I’m going to hold the next few big delivery boxes that come in and take all of this to a charity. If something is less than $100, I just can’t waste the time on it. In my experience, cheaper items draw the absolute worst buyers. I used to consider selling as a mindless hobby but now it’s just a hassle. So, I think my new minimum may become $250.
 
Question for the group: Do you have a minimum value under which you just donate or pitch items (vs. selling)?
I don't sell, but I will always pay a "convenience tax" when I have the privilege to do so. If something will cost some money but save me time and energy, I will always choose to lose the money in order to gain time.

The minimum value will be relative to each person, depending on how much they can afford to lose.

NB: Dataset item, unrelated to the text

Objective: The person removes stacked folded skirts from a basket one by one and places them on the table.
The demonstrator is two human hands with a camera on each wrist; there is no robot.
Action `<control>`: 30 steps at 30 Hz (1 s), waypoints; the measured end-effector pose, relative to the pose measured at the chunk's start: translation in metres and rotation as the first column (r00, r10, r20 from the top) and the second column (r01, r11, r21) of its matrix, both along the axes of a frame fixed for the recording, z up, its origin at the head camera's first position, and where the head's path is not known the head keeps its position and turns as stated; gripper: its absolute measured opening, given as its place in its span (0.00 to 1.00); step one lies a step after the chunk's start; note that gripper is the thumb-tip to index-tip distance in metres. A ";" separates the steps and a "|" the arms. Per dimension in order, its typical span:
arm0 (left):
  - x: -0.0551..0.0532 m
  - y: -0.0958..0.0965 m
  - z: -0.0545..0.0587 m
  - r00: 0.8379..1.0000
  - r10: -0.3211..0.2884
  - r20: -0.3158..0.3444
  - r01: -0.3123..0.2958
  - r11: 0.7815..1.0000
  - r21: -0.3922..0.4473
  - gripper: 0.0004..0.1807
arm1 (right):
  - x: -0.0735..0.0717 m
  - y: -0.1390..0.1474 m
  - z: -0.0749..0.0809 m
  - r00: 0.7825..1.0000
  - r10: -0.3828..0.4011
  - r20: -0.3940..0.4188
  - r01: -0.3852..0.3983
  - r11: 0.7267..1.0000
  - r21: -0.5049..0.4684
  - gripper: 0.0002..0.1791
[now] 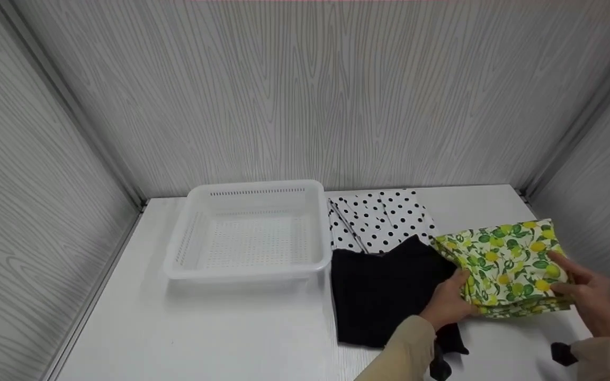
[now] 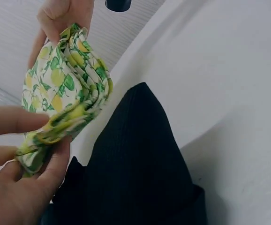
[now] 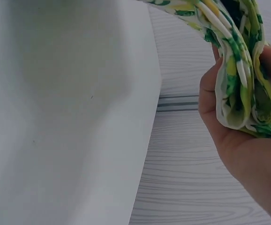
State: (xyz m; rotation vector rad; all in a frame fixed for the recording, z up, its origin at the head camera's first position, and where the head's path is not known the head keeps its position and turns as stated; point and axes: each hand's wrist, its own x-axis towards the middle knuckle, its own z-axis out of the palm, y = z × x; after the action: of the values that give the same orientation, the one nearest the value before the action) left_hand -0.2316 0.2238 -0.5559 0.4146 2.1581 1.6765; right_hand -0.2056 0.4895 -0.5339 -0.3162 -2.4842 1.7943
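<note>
A folded lemon-print cloth [image 1: 511, 264], white with yellow fruit and green leaves, is held between both hands at the right of the table. My left hand [image 1: 449, 300] pinches its left edge, thumb on top and fingers beneath. At the opposite edge my right hand [image 1: 591, 291] grips the stacked layers, which show as several folds in the right wrist view [image 3: 241, 79]. Below and left of the lemon-print cloth lies a black cloth [image 1: 384, 296], partly overlapped by my left hand and sleeve. In the left wrist view, a pointed corner of the black cloth [image 2: 135, 145] sticks up.
A white slotted plastic basket [image 1: 247, 272] stands left of the cloths, nothing inside it. Behind the black cloth, a white cloth with black dots [image 1: 389, 217] lies flat near the back wall [image 1: 305, 95]. Grey wood-grain panels enclose the white table [image 1: 220, 333] on three sides.
</note>
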 end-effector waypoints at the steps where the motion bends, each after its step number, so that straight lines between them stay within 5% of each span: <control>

Most of my bags are around $100 and my most expensive is around $350, and I would readily give those away rather than put in the work to sell them and deal with possible returns and all that hassle.*
My friends constantly lecture me on this because they think my approach is financially irresponsible, but I cannot prioritize relatively small amounts of money (which I can hopefully earn more of) over freeing up my time (which I can't regain once lost).

I'm reminded of a time I lived in a country with poor public transport systems, so it limited commuting options to and from my workplace. My commute was 45 minutes by cab. A coworker lectured me for months about how taking the bus was 10x cheaper, so one day I gave in and took the bus with him. :doh:
Well, that bus ride took 3 hours, plus an additional 30 minutes of walking home from the station. That was one-way, after a 12 hour miserable day at work. After that misery, I tried to explain that the additional couple of hours I saved by taking the cab were worth more to me than the extra dollars in my account, but he was a numbers guy and continued to scold me every day as I booked my cab home. You could've held a gun to my head and I still would've taken a cab! :lol:

*I've given away lots of fine china and sterling silverware that was worth thousands, but in those cases I donated them to raise money for charity, so I was happy to eat the loss in order to help during times of a natural disaster (the last time was the earthquakes in Turkey-Syria). So, that is also an option worth looking into if you have items you want to be free of and are able to use to contribute to good causes (the current LA fires or something similar). Even something like giving to Dress for Success is a good option, particularly for office-appropriate bags that don't work for you anymore but can help someone who is trying to get their foot in the door. So long as the monetary value would not sting if you do so. :smile:


Edit: The types of items I'm thinking of are not what you specified in your OP, sorry! My mind is just catching up :lol:
I don't have those kinds of 'bits' because I move too often to accumulate them. To me, those would be out the door immediately to free up space. I'd donate to anyone in the area who could use them. Any neighbours with kids who want the devices, or anybody who may not be able to afford holiday decorations. Even stuff like cushions or bedding, I dryclean and give to any family in the area that could use it, or give to a shelter that can utilize it on their cots.